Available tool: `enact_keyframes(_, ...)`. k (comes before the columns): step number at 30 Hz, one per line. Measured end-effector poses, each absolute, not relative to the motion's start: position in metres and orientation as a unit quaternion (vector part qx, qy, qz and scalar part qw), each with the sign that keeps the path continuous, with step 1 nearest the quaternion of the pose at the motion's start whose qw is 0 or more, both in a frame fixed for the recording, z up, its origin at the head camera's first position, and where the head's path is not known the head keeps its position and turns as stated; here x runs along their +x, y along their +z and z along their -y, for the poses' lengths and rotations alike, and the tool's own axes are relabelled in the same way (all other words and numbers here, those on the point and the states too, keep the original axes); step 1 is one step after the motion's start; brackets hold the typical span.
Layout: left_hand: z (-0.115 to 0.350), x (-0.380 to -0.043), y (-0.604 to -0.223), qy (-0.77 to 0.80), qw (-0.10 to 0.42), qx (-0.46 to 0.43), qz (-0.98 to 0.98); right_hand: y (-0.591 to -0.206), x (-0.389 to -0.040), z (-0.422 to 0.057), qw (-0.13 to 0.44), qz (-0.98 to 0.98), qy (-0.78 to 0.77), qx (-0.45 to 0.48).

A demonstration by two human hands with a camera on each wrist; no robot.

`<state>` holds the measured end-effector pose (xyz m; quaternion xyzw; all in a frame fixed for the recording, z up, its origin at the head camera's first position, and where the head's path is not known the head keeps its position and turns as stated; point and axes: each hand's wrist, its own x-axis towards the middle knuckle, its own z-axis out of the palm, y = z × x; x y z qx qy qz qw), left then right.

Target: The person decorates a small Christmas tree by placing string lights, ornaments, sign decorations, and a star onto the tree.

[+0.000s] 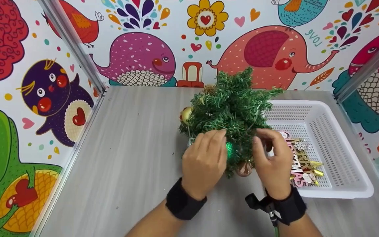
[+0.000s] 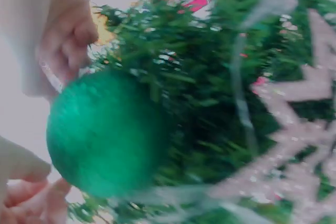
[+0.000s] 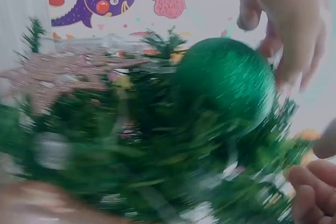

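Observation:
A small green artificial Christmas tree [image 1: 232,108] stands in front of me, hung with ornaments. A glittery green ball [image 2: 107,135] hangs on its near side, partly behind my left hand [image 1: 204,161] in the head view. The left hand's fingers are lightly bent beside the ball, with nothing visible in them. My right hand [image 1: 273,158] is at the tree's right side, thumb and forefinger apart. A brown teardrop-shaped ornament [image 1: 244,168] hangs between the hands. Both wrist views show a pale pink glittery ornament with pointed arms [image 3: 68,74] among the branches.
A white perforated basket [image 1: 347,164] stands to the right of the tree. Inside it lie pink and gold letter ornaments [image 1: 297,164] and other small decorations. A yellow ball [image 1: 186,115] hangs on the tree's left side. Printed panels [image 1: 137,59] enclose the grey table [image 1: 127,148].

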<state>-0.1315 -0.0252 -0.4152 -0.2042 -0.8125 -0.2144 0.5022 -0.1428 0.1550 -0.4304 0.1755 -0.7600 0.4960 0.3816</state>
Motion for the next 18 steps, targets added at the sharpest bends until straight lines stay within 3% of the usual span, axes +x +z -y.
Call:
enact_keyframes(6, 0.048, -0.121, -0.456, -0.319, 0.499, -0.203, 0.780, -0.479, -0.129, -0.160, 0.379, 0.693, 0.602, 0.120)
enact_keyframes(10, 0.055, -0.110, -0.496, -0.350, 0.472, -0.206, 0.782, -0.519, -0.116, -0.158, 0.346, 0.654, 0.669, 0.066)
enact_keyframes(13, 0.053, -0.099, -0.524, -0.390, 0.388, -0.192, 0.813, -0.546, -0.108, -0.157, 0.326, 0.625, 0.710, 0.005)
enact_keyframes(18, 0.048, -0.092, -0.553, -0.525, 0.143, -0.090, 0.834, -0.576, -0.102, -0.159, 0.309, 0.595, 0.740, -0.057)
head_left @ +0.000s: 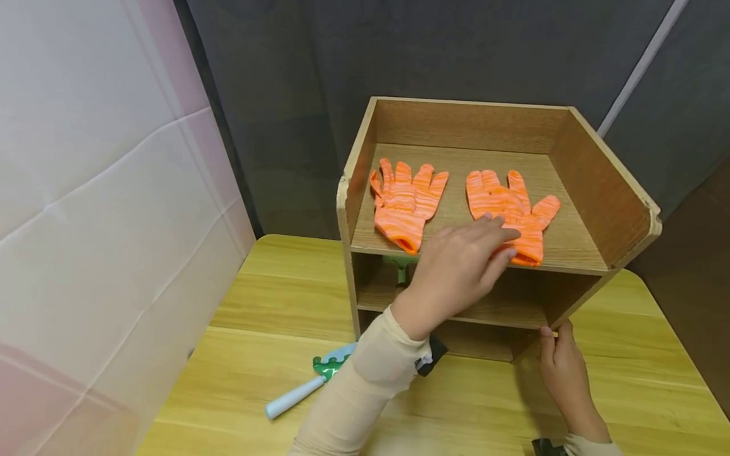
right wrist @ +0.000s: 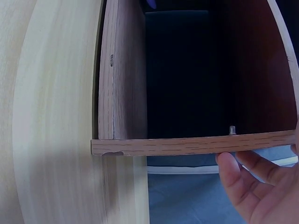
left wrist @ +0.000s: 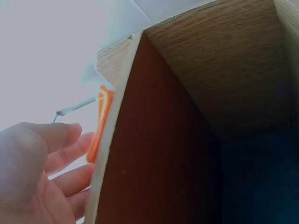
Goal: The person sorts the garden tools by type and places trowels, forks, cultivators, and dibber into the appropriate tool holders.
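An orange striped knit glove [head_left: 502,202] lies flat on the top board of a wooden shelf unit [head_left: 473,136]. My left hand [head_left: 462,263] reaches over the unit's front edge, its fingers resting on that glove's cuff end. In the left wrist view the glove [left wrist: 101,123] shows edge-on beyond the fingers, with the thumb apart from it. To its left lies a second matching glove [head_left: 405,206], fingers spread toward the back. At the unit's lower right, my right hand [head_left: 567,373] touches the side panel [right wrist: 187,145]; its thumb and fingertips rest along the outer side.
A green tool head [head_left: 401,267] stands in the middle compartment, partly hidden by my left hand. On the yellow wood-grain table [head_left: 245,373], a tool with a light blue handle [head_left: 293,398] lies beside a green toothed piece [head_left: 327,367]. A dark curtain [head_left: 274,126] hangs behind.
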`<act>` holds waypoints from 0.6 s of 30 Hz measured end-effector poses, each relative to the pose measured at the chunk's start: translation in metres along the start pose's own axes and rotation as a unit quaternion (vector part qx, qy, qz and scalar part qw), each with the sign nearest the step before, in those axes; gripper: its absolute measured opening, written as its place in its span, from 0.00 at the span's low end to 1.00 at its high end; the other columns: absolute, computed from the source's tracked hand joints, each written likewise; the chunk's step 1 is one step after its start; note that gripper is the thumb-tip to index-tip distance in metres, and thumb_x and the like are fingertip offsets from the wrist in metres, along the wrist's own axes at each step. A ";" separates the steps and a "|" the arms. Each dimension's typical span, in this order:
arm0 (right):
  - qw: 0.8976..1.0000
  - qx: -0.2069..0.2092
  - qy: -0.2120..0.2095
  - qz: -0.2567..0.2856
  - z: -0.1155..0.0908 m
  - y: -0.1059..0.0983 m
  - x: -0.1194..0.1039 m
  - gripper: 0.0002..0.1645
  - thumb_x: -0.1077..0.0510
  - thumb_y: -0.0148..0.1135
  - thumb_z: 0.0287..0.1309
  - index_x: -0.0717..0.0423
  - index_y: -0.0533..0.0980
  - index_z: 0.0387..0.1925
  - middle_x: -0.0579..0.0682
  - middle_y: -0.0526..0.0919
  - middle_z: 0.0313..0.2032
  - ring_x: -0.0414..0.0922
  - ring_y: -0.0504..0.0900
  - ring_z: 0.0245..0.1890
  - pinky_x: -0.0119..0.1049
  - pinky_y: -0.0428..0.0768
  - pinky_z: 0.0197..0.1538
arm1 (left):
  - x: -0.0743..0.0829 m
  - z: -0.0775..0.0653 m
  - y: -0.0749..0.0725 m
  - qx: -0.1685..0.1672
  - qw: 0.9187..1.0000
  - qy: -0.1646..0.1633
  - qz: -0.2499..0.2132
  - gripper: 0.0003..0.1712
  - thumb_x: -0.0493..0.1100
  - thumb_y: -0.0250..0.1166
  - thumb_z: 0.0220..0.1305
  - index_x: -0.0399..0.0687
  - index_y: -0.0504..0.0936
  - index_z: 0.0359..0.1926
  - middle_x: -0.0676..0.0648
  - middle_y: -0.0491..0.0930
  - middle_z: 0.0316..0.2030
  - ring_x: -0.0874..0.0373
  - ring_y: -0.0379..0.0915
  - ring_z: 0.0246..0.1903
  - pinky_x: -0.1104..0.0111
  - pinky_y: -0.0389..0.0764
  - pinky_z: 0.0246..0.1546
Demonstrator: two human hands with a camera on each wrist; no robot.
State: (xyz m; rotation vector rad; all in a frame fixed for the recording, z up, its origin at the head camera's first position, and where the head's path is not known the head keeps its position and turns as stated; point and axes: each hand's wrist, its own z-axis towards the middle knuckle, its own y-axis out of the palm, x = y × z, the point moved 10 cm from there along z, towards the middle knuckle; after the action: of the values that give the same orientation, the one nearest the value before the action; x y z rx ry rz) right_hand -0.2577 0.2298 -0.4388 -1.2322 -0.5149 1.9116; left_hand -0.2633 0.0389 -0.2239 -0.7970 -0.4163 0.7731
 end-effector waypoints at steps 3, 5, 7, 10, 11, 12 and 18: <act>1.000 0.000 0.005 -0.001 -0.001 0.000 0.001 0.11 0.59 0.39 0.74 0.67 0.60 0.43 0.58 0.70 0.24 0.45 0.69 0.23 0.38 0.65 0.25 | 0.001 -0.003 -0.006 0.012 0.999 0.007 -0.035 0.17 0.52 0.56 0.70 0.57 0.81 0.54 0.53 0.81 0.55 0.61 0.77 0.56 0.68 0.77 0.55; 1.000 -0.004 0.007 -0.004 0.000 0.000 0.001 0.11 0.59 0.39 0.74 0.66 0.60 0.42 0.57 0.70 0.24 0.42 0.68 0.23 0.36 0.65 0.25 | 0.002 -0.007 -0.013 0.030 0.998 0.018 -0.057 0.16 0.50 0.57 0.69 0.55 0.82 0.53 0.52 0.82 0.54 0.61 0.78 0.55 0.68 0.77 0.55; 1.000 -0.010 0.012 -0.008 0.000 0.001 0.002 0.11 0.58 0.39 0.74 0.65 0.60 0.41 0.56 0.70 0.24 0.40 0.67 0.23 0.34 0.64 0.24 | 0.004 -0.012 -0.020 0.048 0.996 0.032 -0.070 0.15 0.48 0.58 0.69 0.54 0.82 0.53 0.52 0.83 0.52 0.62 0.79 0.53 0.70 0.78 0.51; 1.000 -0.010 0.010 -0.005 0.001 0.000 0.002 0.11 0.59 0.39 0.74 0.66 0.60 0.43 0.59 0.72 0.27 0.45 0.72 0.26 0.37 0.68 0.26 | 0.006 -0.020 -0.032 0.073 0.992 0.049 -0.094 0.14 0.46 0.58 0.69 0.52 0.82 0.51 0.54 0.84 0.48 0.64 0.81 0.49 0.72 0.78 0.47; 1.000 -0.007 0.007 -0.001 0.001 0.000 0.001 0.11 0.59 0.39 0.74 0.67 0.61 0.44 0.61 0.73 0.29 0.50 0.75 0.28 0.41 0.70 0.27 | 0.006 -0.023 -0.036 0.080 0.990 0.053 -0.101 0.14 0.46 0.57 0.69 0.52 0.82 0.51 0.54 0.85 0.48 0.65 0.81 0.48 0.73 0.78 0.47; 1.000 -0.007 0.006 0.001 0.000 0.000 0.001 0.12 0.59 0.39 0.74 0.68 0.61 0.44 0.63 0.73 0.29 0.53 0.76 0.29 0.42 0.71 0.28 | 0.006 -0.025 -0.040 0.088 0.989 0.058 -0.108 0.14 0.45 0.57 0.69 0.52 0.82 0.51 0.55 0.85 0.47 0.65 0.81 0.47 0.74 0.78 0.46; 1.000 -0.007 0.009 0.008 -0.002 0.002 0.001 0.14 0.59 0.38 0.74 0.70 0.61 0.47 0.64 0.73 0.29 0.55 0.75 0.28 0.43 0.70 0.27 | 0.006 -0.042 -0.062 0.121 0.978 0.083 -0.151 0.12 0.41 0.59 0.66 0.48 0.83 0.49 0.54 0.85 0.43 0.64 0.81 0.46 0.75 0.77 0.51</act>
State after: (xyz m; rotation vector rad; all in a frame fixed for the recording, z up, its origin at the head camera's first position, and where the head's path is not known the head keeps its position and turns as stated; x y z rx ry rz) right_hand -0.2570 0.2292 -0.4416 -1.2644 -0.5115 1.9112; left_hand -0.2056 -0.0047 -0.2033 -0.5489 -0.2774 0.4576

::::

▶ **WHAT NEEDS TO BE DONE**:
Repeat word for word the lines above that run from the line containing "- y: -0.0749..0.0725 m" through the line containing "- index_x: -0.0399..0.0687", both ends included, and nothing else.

▶ **TASK OUTPUT**:
  - y: -0.0749..0.0725 m
  - qx: -0.1685..0.1672
  - qw: 0.9187..1.0000
  - qy: -0.1646..0.1633
  - qz: -0.2499..0.2132
  - gripper: 0.0003..0.1712
  - thumb_x: -0.0493..0.1100
  - thumb_y: -0.0250..0.1166
  - thumb_z: 0.0220..0.1305
  - index_x: -0.0399..0.0687

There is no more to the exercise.